C’è poi una terza casistica che dà diritto all’assegno di maternità alle lavoratrici disoccupate. È il caso di coloro che erano impiegate in lavori per i quali è escluso il contributo contro la disoccupazione involontaria e soddisfano le seguenti condizioni:

  • il congedo di maternità è iniziato entro 180 giorni dall’ultimo giorno di lavoro;
  • negli ultimi due anni che precedono l’inizio del periodo di astensione obbligatoria risultano esserci almeno 26 contributi settimanali.

Queste sono le uniche tre situazioni in cui una disoccupata può avere diritto all’apposito assegno di maternità.

Assegno di maternità per le lavoratrici disoccupate: quanto spetta?

Sia nel caso in cui si fruisca della NASpI, che per coloro che invece non percepiscono alcuna indennità sostitutiva di disoccupazione, l’assegno di maternità viene pagato direttamente dall’INPS. Al momento della domanda di maternità bisognerà quindi indicare le modalità preferite per l’accredito diretto.

Ma quanto spetta?
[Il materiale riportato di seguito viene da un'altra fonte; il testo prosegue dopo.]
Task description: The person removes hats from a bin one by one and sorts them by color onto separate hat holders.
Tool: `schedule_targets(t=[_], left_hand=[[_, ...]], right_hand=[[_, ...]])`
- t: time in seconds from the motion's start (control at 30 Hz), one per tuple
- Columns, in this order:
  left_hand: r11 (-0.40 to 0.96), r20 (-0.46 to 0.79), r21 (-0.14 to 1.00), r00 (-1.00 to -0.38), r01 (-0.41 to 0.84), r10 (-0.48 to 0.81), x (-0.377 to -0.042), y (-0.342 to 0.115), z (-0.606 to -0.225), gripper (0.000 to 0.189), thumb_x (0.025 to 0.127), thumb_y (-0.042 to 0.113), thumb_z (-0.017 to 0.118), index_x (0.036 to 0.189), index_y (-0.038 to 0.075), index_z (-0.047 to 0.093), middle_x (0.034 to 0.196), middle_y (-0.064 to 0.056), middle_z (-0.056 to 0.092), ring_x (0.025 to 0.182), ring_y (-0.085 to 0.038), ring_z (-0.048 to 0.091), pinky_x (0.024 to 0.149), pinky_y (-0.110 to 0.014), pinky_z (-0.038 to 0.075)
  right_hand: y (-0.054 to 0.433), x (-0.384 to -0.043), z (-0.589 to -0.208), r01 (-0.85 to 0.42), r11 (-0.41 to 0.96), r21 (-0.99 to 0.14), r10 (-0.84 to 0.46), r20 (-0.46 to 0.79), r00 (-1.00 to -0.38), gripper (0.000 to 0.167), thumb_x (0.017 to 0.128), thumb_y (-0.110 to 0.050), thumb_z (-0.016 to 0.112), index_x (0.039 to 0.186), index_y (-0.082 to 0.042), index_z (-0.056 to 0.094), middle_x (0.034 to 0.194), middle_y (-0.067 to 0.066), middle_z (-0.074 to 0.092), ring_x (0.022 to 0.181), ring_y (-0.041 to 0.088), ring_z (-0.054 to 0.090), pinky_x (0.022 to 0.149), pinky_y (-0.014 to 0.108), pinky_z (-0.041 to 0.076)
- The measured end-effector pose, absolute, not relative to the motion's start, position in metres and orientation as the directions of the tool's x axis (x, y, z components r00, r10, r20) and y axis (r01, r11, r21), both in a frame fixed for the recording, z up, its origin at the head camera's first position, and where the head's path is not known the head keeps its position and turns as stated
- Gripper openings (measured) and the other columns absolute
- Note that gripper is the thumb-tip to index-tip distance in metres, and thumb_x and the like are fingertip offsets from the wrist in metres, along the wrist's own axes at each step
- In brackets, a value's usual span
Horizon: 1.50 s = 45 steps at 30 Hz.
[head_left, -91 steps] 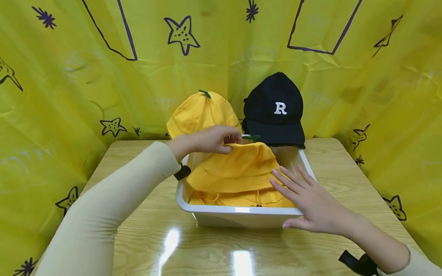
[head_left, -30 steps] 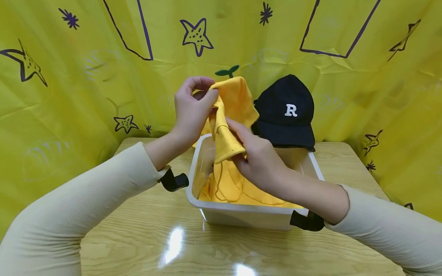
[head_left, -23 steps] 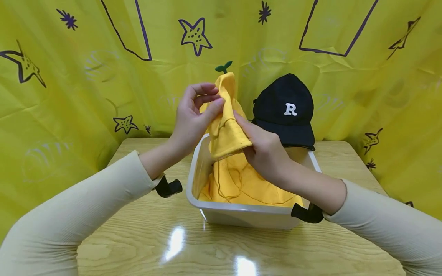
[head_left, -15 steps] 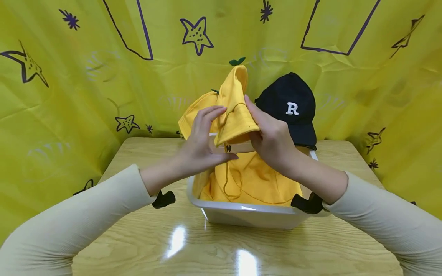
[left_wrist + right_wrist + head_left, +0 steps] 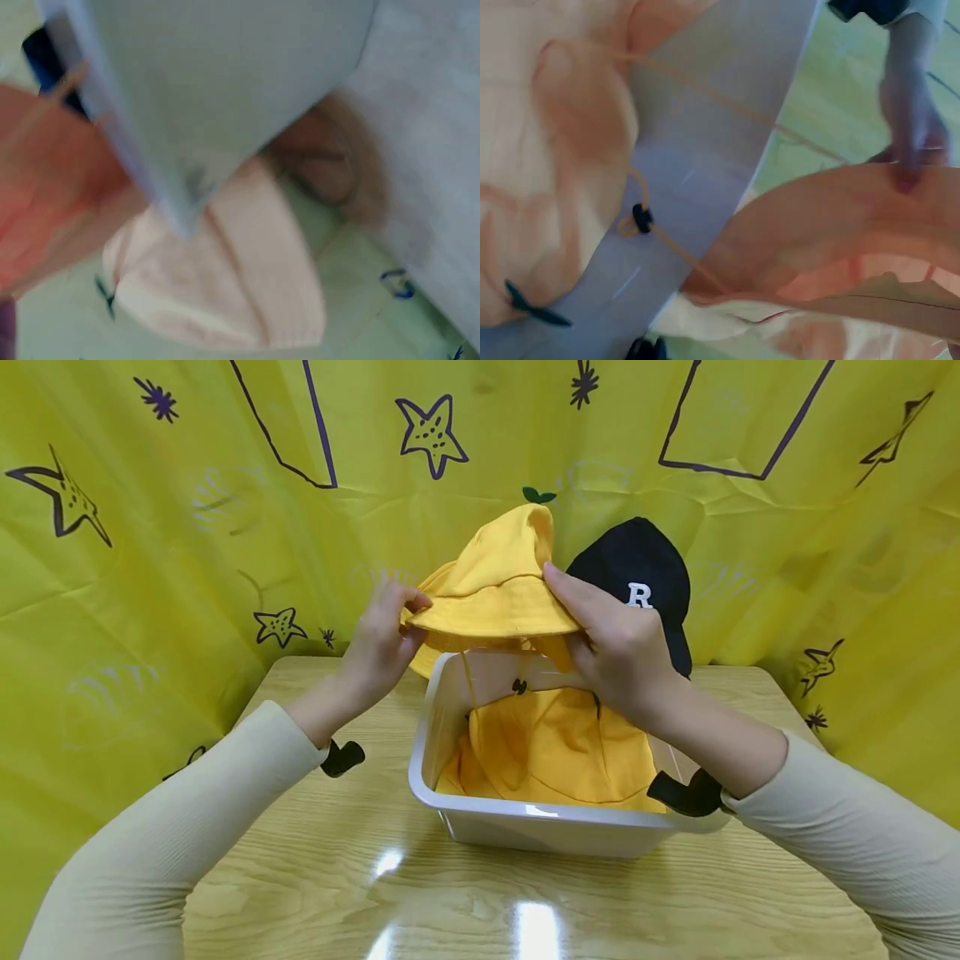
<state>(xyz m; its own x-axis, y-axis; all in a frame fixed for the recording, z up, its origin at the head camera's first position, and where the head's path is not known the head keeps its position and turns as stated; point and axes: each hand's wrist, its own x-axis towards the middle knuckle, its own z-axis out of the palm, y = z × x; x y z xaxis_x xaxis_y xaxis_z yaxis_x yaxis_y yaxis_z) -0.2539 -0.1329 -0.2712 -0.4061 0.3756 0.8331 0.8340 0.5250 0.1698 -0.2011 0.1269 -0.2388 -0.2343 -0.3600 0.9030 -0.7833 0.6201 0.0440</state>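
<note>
A yellow bucket hat [image 5: 498,568] with a green sprout on its crown hangs above the white bin [image 5: 540,812], held between both hands. My left hand [image 5: 378,639] pinches its brim at the left. On the right, my right hand [image 5: 618,643] grips the brim, thumb on top. The chin cord with its black toggle [image 5: 520,687] dangles over the bin; the right wrist view shows this cord and toggle [image 5: 642,217] up close. More yellow fabric, another hat [image 5: 570,743], lies in the bin. The left wrist view is blurred.
Behind the bin stands a black cap [image 5: 637,577] with a white R, partly covered by my right hand. Another yellow hat [image 5: 217,277] stands behind the bin, mostly hidden in the head view. The wooden table [image 5: 315,860] backs onto a yellow patterned curtain [image 5: 225,527].
The bucket hat has come up out of the bin and its folded brim is now spread wide. My left hand let go briefly, then took the brim farther left.
</note>
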Motion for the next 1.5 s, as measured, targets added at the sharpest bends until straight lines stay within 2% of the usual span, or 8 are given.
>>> schedule_targets(t=[0.13,0.3,0.43,0.63,0.83,1.1,1.33,1.5], left_hand=[[0.482,0.914,0.274,-0.382,0.832,0.139,-0.259,-0.138,-0.257,0.012,0.08,-0.017,0.058,0.089,-0.009,0.06,0.083,-0.009,0.046,0.079,-0.016,0.051,0.055,-0.016,0.048],[0.295,0.904,0.427,-0.4,0.855,-0.149,-0.256,-0.134,-0.242,0.007,0.08,-0.016,0.061,0.08,-0.011,0.066,0.083,0.014,0.041,0.082,-0.004,0.049,0.054,-0.011,0.046],[0.198,0.923,0.369,-0.332,0.908,-0.196,-0.253,-0.131,-0.233,0.008,0.078,-0.018,0.06,0.077,-0.013,0.065,0.085,0.011,0.045,0.085,-0.008,0.055,0.053,-0.014,0.048],[0.242,0.957,0.236,-0.183,0.941,-0.223,-0.251,-0.138,-0.209,0.005,0.075,-0.014,0.066,0.071,-0.012,0.066,0.084,0.013,0.051,0.08,-0.007,0.052,0.055,-0.01,0.044],[0.272,0.929,0.228,-0.125,0.935,-0.348,-0.25,-0.155,-0.175,0.01,0.074,-0.011,0.07,0.068,-0.015,0.063,0.079,0.009,0.051,0.079,-0.011,0.052,0.058,-0.012,0.048],[0.363,0.93,0.208,-0.068,0.908,-0.361,-0.259,-0.18,-0.152,0.017,0.078,-0.003,0.072,0.067,-0.013,0.063,0.08,0.007,0.049,0.077,-0.011,0.055,0.059,-0.011,0.047],[0.57,0.97,0.147,-0.005,0.808,-0.243,-0.276,-0.2,-0.158,0.021,0.081,0.003,0.071,0.064,-0.007,0.063,0.081,0.017,0.052,0.078,-0.025,0.061,0.072,-0.016,0.049],[0.631,0.981,0.134,-0.012,0.764,-0.195,-0.292,-0.223,-0.183,0.02,0.083,0.002,0.07,0.065,-0.006,0.064,0.078,-0.005,0.06,0.08,-0.035,0.062,0.081,-0.028,0.052]], right_hand=[[0.134,-0.204,-0.242,-0.766,0.642,0.008,-0.352,0.891,-0.286,0.041,0.078,0.008,0.066,0.118,0.003,0.063,0.109,0.017,0.068,0.089,0.03,0.069,0.065,0.043,0.056],[0.143,-0.21,-0.247,-0.588,0.778,-0.222,-0.334,0.646,-0.686,0.053,0.081,-0.005,0.07,0.131,0.001,0.052,0.119,0.016,0.065,0.088,0.027,0.07,0.053,0.036,0.053],[0.149,-0.225,-0.244,-0.48,0.841,-0.248,-0.293,0.538,-0.791,0.034,0.085,-0.004,0.063,0.118,0.001,0.062,0.102,0.018,0.07,0.067,0.03,0.067,0.045,0.036,0.045],[0.154,-0.241,-0.222,-0.55,0.815,-0.182,-0.261,0.732,-0.629,0.019,0.088,0.002,0.056,0.101,0.004,0.069,0.089,0.02,0.07,0.056,0.032,0.059,0.054,0.043,0.048],[0.141,-0.248,-0.193,-0.622,0.781,-0.056,-0.257,0.878,-0.403,0.016,0.091,-0.006,0.06,0.097,0.006,0.067,0.092,0.019,0.071,0.065,0.032,0.065,0.058,0.042,0.05],[0.113,-0.272,-0.181,-0.66,0.744,0.104,-0.303,0.933,-0.194,0.009,0.09,0.0,0.055,0.086,0.007,0.059,0.099,0.019,0.07,0.081,0.03,0.07,0.057,0.038,0.054],[0.078,-0.3,-0.206,-0.648,0.761,0.008,-0.242,0.931,-0.273,0.01,0.09,0.001,0.052,0.083,0.003,0.058,0.082,0.019,0.07,0.059,0.029,0.064,0.048,0.038,0.049],[0.056,-0.313,-0.227,-0.649,0.761,-0.018,-0.25,0.914,-0.318,0.013,0.092,0.003,0.049,0.082,0.002,0.057,0.066,0.014,0.063,0.049,0.024,0.054,0.044,0.035,0.044]])
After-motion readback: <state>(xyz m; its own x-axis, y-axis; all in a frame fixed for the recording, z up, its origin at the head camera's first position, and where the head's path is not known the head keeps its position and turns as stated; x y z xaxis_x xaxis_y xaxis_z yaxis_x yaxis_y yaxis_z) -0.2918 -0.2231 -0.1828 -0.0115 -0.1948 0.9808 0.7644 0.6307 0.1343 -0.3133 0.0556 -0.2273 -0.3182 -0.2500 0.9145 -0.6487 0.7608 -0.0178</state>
Non ci sono differenze rispetto all’indennità riconosciuta alle lavoratrici subordinate che fruiscono del congedo di maternità. Anche le disoccupate hanno diritto all’80% della retribuzione: per il calcolo in questo caso si prende come riferimento quanto percepito nell’ultimo rapporto di lavoro.

L’assegno non è cumulabile con la NASpI, la quale nei cinque mesi in cui si percepisce l’indennità di maternità viene sospesa per poi decorrere nuovamente una volta che terminano i 5 mesi coperti da maternità.

Dimettersi per ottenere indennità di maternità e la Naspi

Visto quanto appena detto ci sono molte lavoratrici che una volta scoperto di aspettare un bambino decidono di licenziarsi per passare più tempo con il nascituro e con la propria famiglia (ad esempio perché non riescono a ottenere la trasformazione dell’orario di lavoro da full a part time).

Alle lavoratrici che decidono di licenziarsi lo Stato riconosce il diritto sia all’indennità di maternità che di quella di disoccupazione.

Come noto, infatti, la NASpI spetta solamente a coloro che hanno perso il lavoro per cause indipendenti alla loro volontà, quindi a chi viene licenziato o a coloro i quali il contratto in scadenza non viene rinnovato. Non spetta in caso di dimissioni, a meno che queste non siano motivate da giusta causa.

Ed è proprio per questo motivo che le lavoratrici che si licenziano durante la gravidanza viene riconosciuto comunque il diritto alla NASpI: infatti, le dimissioni presentate nel periodo che va dal 1° giorno della certificazione della gravidanza ad 1 anno di età del bambino rientrano in quelle involontarie e che dunque danno diritto all’indennità di disoccupazione.

Queste lavoratrici, quindi, hanno diritto alla NASpI, ma naturalmente solo se hanno maturato almeno 13 settimane di contributi negli ultimi 5 anni, requisito essenziale per averne diritto.